Post from Jeffrey Winters:
If you spend enough time digging around hobbyist and do-it-yourself websites–guilty as charged–you’ll inevitably run across dirt simple plans for building a vertical-axis wind turbine. Many of those plans tout the ability of the VAWT to turn in very low winds. That makes for a nice display, but it winds up being fairly worthless for capturing energy, since the power of the wind is proportional to the cube of the velocity. Half the speed means one-eighth the power.
The other problem is that while building a Savonius rotor is easy–basically, it’s a pair of half cylinders mounted on an axis–its efficiency is low. That’s because while the wind produces torque pushing on the concave side of one half-cylinder, it’s cancelling some of that torque by also pushing on the convex side of the other cylinder.

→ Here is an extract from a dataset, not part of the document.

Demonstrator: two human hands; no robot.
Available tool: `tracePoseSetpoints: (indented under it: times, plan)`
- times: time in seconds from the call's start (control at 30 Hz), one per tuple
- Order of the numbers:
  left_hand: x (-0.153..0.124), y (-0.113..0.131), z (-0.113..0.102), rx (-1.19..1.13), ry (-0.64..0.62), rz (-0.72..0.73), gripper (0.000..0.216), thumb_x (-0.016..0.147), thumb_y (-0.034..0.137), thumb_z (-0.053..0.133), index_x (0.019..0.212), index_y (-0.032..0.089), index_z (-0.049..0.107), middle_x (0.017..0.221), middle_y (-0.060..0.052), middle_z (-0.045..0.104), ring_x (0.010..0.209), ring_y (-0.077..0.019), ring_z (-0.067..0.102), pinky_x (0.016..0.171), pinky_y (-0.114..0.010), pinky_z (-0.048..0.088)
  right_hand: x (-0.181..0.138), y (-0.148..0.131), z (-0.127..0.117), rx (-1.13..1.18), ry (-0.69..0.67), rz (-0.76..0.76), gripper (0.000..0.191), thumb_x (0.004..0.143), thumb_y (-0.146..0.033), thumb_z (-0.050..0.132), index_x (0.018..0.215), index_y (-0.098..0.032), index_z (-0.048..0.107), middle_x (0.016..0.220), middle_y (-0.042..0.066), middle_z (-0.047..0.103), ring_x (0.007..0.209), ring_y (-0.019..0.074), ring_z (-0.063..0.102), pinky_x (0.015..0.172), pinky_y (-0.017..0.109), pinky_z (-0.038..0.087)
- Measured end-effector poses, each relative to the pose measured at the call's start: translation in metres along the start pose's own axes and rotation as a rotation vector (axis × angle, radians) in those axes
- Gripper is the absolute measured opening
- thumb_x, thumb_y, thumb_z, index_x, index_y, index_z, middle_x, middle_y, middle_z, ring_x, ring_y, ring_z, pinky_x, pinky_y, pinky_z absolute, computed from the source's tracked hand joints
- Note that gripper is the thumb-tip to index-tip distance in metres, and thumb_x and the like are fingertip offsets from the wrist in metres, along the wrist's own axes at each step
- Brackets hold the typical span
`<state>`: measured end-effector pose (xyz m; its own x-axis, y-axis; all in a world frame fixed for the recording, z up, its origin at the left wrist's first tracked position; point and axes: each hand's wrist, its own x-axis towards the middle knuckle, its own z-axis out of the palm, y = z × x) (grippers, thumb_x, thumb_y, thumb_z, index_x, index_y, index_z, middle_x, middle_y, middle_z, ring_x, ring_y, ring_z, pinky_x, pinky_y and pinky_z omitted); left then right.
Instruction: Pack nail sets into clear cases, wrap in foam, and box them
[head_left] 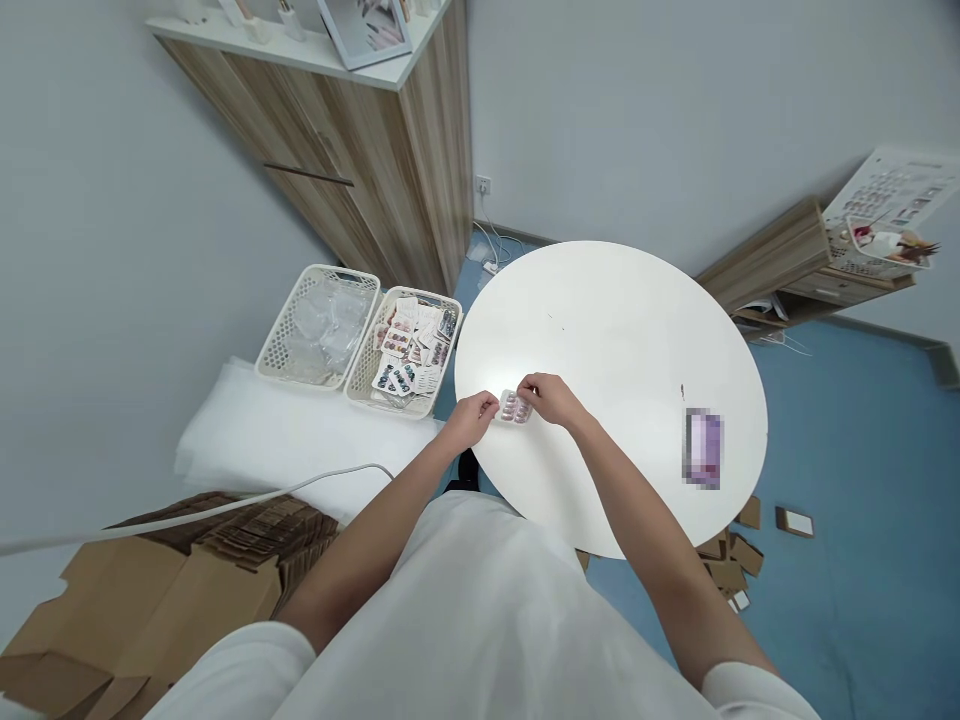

There are, as you might imagine, DIY solutions to that problem, and two of them were tested late last year in ASME’s Journal of Solar Energy Engineering. Binyet Emmanuel and Wang Jun of the Fluid Machinery Department of Huazhong University of Science and Technology in Wuhan used CFD modeling to test whether tripling the number of blades or placing a cowling or vanes around the rotating blades would cut down on negative torque and increase the turbine’s coefficient of power.
The results were interesting. The six-bladed Savonius rotor performed only marginally better than the traditional two-bladed one, maxing out at 30 percent efficiency rather than 25 percent. But by adding fixed vanes that funnel the wind into the concave side of the rotors, maximum efficiency jumped to nearly 50 percent.
The researchers cautioned that real-world efficiencies would be a little lower, but it’s gratifying to see that some of those backwoods engineers crafting gear from plywood and sheet aluminum might be onto something.